I've had times when I was dirt poor, I mean DEAD broke, where having money in my account was a liability because I got a fine from my bank if I spent over a certain amount by even a quid and only having cash got me through.
Ethics aside:
Cash helps the poor make extra money they do not have to declare. Sometimes it's starve or look after your neighbours dog or child for an extra £30 quid in hand, or sell your mothers bracelet she gave you for rent money. That's the reality.
Cash helps struggling startup businesses keep more money for reinvestment
Cash helps immigrants survive who can't get an account. Frankly even the honest poor citizen sometimes struggle to get a current account or cannot get one. Quite disgraceful.

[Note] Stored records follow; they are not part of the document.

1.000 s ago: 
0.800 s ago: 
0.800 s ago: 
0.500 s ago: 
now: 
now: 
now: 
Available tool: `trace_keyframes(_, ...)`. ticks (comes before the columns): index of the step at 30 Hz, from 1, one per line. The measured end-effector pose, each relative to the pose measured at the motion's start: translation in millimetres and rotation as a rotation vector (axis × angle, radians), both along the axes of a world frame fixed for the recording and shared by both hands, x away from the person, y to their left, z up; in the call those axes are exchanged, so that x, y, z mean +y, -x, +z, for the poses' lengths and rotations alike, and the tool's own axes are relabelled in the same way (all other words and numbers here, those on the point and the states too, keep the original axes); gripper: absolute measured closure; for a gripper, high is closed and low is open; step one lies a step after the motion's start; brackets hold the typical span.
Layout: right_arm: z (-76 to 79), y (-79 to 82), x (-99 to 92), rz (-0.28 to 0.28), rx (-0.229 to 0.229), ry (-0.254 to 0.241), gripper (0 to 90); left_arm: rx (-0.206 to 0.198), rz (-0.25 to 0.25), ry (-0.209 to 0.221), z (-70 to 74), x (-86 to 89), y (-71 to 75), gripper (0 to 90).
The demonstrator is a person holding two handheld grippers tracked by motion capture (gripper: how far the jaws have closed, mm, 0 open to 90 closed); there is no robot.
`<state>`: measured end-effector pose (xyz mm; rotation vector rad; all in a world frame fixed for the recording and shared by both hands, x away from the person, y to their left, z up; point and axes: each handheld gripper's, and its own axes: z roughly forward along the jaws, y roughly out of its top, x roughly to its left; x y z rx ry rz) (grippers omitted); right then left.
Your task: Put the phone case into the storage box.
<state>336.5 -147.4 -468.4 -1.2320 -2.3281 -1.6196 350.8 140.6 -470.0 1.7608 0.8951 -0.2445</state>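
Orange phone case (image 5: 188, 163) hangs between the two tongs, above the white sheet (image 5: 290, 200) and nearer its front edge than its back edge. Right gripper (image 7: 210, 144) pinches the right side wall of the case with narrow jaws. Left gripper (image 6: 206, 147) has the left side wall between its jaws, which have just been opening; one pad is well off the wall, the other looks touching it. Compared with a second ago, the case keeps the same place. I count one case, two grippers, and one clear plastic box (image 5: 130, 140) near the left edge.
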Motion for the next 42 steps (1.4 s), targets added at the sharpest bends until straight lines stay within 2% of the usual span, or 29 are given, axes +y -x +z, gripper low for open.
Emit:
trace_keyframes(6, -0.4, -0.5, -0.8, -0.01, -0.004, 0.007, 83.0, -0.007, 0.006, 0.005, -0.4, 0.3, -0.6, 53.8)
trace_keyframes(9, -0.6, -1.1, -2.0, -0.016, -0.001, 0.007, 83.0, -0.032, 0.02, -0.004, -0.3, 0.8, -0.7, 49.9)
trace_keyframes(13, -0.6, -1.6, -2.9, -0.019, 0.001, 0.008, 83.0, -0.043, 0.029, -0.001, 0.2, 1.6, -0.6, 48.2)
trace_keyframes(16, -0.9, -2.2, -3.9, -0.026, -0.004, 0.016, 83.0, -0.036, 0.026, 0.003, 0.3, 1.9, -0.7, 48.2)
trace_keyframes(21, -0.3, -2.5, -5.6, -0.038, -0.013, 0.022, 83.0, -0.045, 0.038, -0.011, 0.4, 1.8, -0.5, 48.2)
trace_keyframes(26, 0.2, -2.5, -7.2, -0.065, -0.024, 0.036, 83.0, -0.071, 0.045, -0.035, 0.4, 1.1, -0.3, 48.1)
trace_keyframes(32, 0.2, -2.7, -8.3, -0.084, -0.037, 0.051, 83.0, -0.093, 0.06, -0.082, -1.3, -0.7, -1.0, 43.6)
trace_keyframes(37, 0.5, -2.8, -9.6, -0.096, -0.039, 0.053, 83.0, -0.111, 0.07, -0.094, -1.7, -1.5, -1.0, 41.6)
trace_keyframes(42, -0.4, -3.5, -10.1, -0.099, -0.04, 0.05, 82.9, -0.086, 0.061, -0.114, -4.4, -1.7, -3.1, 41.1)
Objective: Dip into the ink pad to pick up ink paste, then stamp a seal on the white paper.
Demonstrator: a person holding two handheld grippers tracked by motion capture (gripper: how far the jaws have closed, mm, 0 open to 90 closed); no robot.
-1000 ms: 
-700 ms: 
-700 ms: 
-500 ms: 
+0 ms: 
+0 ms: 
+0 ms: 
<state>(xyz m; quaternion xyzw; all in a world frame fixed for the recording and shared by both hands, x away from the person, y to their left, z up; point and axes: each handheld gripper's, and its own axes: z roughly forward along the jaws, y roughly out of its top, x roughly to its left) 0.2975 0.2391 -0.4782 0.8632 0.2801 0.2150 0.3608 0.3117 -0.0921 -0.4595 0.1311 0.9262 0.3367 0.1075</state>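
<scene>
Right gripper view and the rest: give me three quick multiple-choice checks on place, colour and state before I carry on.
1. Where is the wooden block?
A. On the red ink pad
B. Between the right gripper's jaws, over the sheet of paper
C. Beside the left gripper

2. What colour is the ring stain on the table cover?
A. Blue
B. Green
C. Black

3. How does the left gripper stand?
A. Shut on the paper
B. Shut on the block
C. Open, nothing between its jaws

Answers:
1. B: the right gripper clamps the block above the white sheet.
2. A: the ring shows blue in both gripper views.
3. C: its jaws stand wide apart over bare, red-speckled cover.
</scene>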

Cash helps vulnerable women in prostitution.
Cash helps the self-employed make money flexibly
Cash helps support the homeless
Cash helps charities
Cash helps fringe political parties and fringe political newpapers
Cash facilities the grey market and yes, the black market
Cash is flexible and cash is related to personal liberty.
You may be opposed to some or all the above, but like it or not all the above facilitates the economy. The economy is served by people having fiscal flexibility. Take away cash and people will resort to bartering. For women particularly that scenario has the potential to be very bad.
Removing cash is also a bad idea because it makes all your spend open to surveillance and vulnerable to being curtailed. If you think 'well don't do anything wrong then' it's worth remembering that what is 'wrong' is always open to change. We have seen that even in supposed democracies emergency powers have been drafted in to penalise people for protest by blocking their accounts. Not just on that measure, but attempts made to block accounts of people donating to causes considered politically unpalatable or the accounts closed by the banks themselves because of the social and political affiliations of the banking CEO. Nigel Farage a couple years ago had his account blocked and furthermore that personal information was leaked to a journalist. All well and good, but not when you are compelled to hold money in your account because there are zero alternatives. I will never forget those images of people in Greece lining up in front of their banks to try and retrieve their money when the economy collapsed, and the banks closing or refusing to allow them to empty their accounts
Cybercrime is being used as a source of soft warfare, and it looks like we are only increasing tensions with our neighbours. When your banking app goes down, or the central bank AI system messes up and you cannot get your money from the hole in the wall, you realise you do not, in fact, have money. You have theoretical money. You have numbers on a screen.
Getting rid of cash is a bad idea at the most basic level of community interaction. It's bad for personal liberty. It makes you 100% reliant on your bank, and on the human rights ethos (if you think byt the ordinary person won't ever have their account snooped on, don't forget the last government requesting banks inform DWP the moment a person on any sort of benefit hold money above the threshold for any reason and the right to check the accounts of affiliated persons to the account holder) an instant commitment of your government, and NGOs.
In effect I see cashless the way Americans see giving up the right to bear arms. You have no buffer between yourself and possible tyrannical government. No buffer between your hard earned money and targeted cybercrime, possibly less ability and agency to support causes or political parties that are socially or politically frowned upon.
Once we create that reality, and remove those freedoms the tide will never be able to turn back and we'll never get them again. You're left with bartering or some other means of exchangeable currency and frankly I don't governments or businesses would want that.